Swisher, Bob (bswisher@ou.edu)
Tue, 25 Nov 1997 13:32:33 -0600


Message-Id: <55206A473154D011924D0020AFF7ACB53FAA93@mail1.oulan.ou.edu>
Date: Tue, 25 Nov 1997 13:32:33 -0600
From: "Swisher, Bob" <bswisher@ou.edu>
To: "'it-fyi@ou.edu'" <it-fyi@ou.edu>
Subject: Edupage, 25 November 1997

> ************************************************************
> Edupage, 25 November 1997. Edupage, a summary of news about
> information technology, is provided three times a week as a service by
> Educom, a Washington, D.C.-based consortium of leading colleges and
> universities seeking to transform education through the use of
> information technology.
> ************************************************************
>
> TOP STORIES
> Government May Tighten Encryption Rules
> Microsoft, Intel Rethink NC
> Dow Jones To Charge For Online Quotes
> Netscape To Buy Kiva
>
> ALSO
> Learning How We Learn
> Cyber Hate-Speech Case Ends In Mistrial
> Microsoft Releases Rival Firm From Unix Royalties
> Not So Helpful At The Help Desk
>
> GOVERNMENT MAY TIGHTEN ENCRYPTION RULES
> The Clinton Administration is considering a policy that would put new
> restrictions on the ability of financial institutions to use the
> strongest available encryption technologies to protect electronic
> transactions. In favor of such restrictions: Law enforcement agencies
> worried about strong encryption being used by terrorists and
> criminals, and traditional banks, which want a narrow definition of
> what a financial institution is. Opposed: Software companies,
> securities firms and Internet startups offering financial services
> that were formerly provided only by banks. (New York Times 24 Nov 97)
>
> MICROSOFT, INTEL RETHINK NC
> After spurning the Network Computer concept, and coming out with a
> slimmed-down NetPC instead, Microsoft and Intel now are exploring the
> possibility of manufacturing a diskless version that would download
> modified Windows NT 5.0 software from a server. The new effort is
> being billed as a "logical extension" of the NetPC, which some
> industry insiders say has not been selling up to expectations. One
> analyst for Goldman Sachs & Co. notes that the new machine could give
> the Java NCs from Sun Microsystems stiff competition: "There is a lot
> of interest in a thin client that could still have a Windows desktop.

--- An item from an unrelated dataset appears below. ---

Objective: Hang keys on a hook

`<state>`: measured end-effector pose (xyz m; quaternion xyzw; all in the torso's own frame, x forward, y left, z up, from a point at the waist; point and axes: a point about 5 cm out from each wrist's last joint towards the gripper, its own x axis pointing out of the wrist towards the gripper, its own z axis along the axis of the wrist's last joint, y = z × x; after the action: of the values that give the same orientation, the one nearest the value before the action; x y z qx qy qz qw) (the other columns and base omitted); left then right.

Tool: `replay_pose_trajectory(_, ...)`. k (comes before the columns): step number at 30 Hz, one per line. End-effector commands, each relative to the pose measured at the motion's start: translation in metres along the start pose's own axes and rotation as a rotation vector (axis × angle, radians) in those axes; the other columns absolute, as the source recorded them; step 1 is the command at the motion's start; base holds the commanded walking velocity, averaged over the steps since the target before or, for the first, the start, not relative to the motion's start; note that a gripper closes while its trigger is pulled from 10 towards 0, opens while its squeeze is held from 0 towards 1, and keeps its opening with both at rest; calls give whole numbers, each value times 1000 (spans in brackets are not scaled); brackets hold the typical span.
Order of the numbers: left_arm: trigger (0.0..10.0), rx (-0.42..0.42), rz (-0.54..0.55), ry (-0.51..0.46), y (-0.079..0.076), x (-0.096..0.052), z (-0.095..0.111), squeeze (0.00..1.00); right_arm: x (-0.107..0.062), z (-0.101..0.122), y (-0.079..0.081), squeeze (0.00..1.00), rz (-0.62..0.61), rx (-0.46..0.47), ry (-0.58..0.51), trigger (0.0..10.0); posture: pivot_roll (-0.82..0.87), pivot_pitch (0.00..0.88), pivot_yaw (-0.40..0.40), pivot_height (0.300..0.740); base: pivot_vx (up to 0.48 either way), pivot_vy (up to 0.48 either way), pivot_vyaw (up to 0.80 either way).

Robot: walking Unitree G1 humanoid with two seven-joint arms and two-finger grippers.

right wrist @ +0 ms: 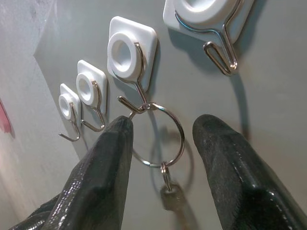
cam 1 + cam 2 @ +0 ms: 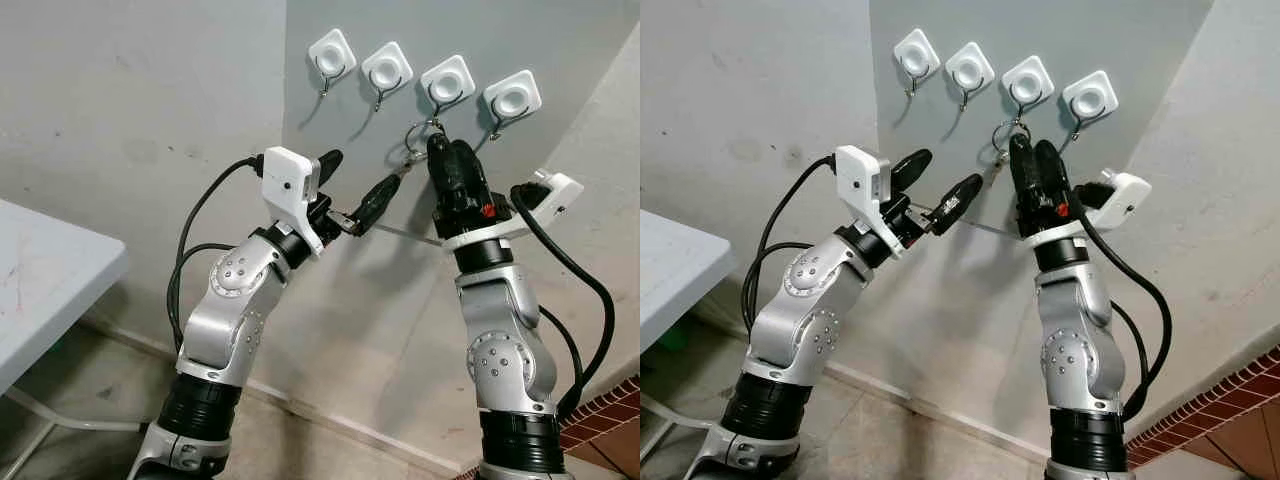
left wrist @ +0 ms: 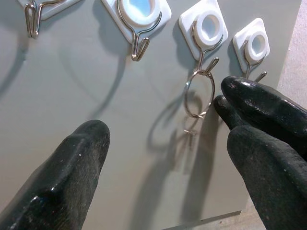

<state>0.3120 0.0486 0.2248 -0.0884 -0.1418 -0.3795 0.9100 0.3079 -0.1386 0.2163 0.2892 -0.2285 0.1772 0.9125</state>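
Four white wall hooks sit in a row on a grey board. A metal key ring [image 1: 183, 136] hangs from the third hook from the left [image 1: 130, 53], and a small key [image 1: 170, 199] dangles under it. My right gripper [image 1: 164, 123] is open, one finger on each side of the ring and the left finger close to the hook's tip. The same ring [image 3: 186, 96] hangs on its hook [image 3: 207, 26] in the left wrist view. My left gripper [image 2: 365, 170] is open just left of and below the ring [image 2: 408, 138], and holds nothing.
The other three hooks [image 2: 332, 52] [image 2: 387, 68] [image 2: 512, 97] carry nothing. A white table [image 2: 50, 270] stands at the left. Red brick flooring [image 2: 612, 420] shows at the lower right, beside the wall.
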Motion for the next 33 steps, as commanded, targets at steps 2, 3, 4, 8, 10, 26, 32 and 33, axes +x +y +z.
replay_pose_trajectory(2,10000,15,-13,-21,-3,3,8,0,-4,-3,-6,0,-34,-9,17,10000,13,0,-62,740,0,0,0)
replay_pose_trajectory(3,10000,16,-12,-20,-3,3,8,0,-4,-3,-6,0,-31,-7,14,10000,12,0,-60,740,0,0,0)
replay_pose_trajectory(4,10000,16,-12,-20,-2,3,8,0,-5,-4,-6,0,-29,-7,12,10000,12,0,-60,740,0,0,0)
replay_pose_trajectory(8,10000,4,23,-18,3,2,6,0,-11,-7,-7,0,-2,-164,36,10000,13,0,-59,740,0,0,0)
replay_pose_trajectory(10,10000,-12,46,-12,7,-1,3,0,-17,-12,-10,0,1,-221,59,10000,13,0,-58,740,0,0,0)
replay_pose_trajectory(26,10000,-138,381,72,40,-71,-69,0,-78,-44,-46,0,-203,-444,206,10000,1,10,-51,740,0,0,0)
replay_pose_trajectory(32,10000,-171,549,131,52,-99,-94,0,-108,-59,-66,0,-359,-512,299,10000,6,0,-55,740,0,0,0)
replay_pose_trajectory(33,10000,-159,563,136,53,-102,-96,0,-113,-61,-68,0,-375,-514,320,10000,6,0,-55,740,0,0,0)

> This would co-opt NCs by providing Windows compatibility." Meanwhile,
> Novell CEO Eric Schmidt says: "What Microsoft and Intel did is they
> took the NC and they refined it into an NC plus all the applications
> you already use, a very clever marketing strategy. The thing missing
> in their strategy was... that the real problem with the NC and the
> personal computer as they exist today is in the back end, not the
> front
> end." (Computer Reseller News 22 Nov 97)
>
> DOW JONES TO CHARGE FOR ONLINE QUOTES
> Dow Jones says it will renegotiate contracts with more than 50 outside
> companies that use its online and electronic services to distribute
> industrial average quotes to customers. A company spokesman says the
> change is intended to offset expenses it will incur as it moves to
> become the sole provider of industrial average calculations. Critics
> of the new scheme say they can access other indicators for tracking
> the stock market for free, such as Standard & Poor's 500-stock index,
> but meanwhile, S&P says they're
> keeping "a keen eye" on the Dow Jones situation. (Wall Street Journal
> 25 Nov 97)
>
> NETSCAPE TO BUY KIVA
> Netscape Communications will acquire Kiva Software for $180 million in
> stock, a move that will give the Web browser company a leg up in the
> enterprise network market. Kiva makes software that enables companies
> to link partners, distributors, suppliers and customers and use
> large-scale applications over networks based on Internet standards.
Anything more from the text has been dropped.